Dificuldades com o escoamento da produção, tendo em vista a má condição das estradas do assentamento é exemplo das dificuldades enfrentadas pelos moradores do 17 de abril. Com uma produção, principalmente, de leite, milho e mandioca; os assentados dependem de atravessadores que buscam a produção na vila. “Depois de 20 anos, nós estamos aqui mais pela agricultura mesmo. É isso que segura a gente, é a comida, a agricultura, o arroz, a farinha, a mandioca, o milho, a galinha”, apontou. Apesar dos problemas, ele avalia que “está passando melhor do que estar nas fazendas alheias, nos lotes alheios”.

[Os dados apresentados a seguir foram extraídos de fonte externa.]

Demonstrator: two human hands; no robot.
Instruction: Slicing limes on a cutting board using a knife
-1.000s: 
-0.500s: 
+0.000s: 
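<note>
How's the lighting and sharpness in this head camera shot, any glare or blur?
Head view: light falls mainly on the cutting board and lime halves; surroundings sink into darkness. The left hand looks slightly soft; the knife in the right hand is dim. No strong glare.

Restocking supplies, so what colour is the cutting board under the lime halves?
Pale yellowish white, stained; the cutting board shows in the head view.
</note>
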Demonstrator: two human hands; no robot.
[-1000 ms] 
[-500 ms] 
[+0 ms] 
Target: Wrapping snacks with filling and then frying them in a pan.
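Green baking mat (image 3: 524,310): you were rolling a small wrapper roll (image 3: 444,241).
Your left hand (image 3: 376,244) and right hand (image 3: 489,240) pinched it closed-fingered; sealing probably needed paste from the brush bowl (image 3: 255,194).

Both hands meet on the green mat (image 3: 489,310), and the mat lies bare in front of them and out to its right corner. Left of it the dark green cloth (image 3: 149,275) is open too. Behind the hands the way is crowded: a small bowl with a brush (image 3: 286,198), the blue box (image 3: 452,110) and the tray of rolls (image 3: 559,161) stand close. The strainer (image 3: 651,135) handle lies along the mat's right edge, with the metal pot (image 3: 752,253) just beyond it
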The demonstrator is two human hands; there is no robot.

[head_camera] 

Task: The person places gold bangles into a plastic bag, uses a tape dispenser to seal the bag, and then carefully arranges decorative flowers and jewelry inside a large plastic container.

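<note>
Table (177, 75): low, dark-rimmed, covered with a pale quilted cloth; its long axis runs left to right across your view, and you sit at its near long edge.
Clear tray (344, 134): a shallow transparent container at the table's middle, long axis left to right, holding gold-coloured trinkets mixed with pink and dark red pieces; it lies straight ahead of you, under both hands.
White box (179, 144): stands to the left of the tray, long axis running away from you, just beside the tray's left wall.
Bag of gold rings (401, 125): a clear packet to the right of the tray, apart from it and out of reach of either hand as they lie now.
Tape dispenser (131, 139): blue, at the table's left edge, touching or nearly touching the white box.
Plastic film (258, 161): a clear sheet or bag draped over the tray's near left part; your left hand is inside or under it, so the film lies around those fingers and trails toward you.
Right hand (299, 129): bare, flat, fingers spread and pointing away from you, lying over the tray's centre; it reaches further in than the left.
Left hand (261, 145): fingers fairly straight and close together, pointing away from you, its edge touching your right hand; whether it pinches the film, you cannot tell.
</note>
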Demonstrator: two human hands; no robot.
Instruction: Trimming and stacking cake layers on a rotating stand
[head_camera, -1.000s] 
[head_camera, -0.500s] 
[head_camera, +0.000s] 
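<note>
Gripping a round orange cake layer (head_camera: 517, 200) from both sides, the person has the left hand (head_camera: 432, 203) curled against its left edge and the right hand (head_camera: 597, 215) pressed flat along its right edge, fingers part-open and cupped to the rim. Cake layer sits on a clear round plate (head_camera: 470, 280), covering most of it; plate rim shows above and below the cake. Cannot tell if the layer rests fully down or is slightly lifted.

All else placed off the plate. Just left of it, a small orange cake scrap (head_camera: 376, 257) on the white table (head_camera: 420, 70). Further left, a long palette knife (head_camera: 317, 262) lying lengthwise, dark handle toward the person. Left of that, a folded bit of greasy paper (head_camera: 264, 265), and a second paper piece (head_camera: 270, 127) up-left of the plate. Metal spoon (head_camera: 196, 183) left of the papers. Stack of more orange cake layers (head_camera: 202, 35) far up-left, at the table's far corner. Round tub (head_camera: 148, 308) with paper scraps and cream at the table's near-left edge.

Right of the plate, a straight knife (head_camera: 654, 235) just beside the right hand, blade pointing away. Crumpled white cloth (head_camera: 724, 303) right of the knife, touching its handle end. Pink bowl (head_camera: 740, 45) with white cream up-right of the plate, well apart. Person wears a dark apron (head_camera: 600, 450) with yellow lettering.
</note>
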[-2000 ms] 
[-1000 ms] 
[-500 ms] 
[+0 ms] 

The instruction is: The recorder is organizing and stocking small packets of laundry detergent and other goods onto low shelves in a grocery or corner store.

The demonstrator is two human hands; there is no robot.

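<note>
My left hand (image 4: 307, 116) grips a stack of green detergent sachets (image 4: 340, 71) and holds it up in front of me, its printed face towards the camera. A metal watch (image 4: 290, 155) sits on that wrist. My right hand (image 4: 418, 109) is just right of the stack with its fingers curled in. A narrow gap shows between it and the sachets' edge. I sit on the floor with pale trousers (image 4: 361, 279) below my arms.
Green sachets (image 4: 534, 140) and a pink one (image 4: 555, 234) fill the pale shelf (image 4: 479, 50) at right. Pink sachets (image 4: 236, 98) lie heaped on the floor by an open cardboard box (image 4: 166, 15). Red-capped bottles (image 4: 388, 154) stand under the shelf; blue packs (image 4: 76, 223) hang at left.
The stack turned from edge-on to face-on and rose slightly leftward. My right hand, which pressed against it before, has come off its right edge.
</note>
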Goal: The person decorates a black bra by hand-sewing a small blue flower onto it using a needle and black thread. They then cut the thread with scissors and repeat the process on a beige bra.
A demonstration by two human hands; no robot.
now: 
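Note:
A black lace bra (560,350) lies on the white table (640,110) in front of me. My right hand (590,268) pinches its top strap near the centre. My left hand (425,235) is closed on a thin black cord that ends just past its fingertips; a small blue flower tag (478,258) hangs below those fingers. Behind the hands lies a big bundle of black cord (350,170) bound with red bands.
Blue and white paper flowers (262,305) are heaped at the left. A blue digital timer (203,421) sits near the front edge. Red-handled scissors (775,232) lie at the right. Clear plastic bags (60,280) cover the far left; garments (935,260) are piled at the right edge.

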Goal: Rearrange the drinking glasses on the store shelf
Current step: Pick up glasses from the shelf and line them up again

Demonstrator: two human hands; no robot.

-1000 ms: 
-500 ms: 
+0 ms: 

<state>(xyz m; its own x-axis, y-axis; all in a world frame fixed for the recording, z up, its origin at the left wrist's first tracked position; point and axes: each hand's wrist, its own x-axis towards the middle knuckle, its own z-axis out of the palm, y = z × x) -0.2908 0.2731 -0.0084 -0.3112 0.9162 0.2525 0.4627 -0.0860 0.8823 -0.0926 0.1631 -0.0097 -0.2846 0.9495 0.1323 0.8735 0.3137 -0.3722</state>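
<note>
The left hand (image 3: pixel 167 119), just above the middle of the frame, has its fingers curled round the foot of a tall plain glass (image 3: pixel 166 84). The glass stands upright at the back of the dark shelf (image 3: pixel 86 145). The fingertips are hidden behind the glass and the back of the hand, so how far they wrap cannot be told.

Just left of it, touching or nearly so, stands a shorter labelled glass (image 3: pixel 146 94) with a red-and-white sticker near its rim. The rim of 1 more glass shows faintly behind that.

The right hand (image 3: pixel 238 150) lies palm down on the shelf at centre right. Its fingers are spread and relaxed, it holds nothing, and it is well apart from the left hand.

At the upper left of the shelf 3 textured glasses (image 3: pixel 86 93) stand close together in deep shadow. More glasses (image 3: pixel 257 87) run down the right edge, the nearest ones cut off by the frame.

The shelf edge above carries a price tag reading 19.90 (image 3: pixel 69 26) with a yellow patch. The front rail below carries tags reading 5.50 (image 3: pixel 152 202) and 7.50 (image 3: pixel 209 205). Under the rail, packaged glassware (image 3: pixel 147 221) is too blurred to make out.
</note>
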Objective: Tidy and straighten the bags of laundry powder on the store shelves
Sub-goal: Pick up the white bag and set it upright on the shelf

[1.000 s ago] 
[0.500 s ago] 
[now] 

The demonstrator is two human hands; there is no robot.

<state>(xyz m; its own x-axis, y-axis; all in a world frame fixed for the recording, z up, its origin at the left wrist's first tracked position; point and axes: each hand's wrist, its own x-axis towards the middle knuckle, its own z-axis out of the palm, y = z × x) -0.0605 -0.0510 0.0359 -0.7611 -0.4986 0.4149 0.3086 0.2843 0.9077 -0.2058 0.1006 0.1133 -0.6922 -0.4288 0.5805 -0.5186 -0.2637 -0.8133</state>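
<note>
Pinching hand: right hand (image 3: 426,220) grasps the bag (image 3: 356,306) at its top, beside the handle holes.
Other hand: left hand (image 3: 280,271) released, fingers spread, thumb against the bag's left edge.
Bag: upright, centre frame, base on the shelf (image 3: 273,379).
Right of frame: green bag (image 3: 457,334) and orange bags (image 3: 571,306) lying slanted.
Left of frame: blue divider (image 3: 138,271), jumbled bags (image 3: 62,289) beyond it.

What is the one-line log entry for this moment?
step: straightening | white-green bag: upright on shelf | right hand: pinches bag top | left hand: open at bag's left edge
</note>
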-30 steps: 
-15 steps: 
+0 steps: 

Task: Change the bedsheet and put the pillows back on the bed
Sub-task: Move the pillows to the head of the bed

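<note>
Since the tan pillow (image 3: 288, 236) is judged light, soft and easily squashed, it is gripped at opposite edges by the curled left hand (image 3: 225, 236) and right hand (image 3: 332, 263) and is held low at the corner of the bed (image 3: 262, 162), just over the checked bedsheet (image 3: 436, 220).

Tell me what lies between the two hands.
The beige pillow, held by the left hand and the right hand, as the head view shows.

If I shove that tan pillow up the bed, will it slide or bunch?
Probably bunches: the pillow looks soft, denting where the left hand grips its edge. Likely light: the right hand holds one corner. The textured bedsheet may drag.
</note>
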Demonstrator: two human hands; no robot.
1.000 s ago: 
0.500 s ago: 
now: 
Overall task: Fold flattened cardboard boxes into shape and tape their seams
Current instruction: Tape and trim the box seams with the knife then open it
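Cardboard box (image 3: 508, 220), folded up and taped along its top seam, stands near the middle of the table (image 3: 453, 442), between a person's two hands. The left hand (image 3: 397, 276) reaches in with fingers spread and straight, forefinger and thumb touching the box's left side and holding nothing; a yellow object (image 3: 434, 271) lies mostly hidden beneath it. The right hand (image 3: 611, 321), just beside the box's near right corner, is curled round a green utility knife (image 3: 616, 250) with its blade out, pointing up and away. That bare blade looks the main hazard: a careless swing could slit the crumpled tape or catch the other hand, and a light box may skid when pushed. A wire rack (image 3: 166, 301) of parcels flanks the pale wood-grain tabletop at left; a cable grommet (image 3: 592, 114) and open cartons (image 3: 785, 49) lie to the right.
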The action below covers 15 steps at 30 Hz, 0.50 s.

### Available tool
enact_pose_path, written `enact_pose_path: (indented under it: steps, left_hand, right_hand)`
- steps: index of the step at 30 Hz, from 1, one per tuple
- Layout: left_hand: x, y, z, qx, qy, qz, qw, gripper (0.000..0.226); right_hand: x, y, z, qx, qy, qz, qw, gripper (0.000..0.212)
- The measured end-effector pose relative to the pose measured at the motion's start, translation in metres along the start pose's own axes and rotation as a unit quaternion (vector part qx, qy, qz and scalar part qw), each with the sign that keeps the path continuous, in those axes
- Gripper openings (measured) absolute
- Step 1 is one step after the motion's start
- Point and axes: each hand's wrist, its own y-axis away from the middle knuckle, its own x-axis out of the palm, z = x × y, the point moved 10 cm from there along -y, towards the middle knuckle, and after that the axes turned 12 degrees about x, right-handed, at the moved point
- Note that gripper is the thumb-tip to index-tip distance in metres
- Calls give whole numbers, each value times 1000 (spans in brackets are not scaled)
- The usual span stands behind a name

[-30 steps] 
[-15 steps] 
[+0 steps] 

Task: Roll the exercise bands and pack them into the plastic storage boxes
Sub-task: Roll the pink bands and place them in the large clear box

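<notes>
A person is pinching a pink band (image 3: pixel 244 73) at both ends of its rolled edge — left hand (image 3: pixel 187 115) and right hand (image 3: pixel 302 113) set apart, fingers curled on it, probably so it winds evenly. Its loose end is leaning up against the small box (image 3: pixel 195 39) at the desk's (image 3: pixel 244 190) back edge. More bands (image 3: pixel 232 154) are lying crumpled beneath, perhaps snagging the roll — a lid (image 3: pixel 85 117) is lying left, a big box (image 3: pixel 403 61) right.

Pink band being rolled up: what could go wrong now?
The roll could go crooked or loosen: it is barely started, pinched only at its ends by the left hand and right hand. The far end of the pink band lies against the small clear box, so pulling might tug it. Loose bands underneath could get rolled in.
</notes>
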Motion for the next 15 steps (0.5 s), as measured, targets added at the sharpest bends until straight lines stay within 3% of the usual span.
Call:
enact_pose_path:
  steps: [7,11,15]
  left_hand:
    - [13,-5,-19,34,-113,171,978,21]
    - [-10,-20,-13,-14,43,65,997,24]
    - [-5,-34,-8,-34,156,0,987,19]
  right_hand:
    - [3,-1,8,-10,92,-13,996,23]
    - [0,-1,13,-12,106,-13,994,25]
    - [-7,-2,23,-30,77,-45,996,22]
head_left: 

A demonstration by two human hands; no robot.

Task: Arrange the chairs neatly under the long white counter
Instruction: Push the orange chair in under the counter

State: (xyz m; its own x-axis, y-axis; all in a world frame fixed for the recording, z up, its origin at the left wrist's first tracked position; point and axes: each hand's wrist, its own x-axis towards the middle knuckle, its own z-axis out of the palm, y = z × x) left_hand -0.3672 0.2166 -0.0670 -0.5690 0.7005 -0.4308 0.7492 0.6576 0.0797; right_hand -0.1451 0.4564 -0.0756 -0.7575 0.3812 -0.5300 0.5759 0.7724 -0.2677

Para a advogada criminalista Luanna Tomaz, que preside a Comissão de Direitos Humanos da Ordem dos Advogados do Brasil (OAB) do Pará, a condenação criminal não encerra toda a esfera de responsabilização. “Não que ela não seja importante, ela também é, mas não é só isso. Casos como esse geram um sentimento de impunidade não só porque não houve um grande número de condenações, mas porque você não vê resultados e impactos de políticas públicas”, aponta. Ela destaca a importância de ações de reparação que envolvam a melhoria da qualidade de vida daquela comunidade como um todo.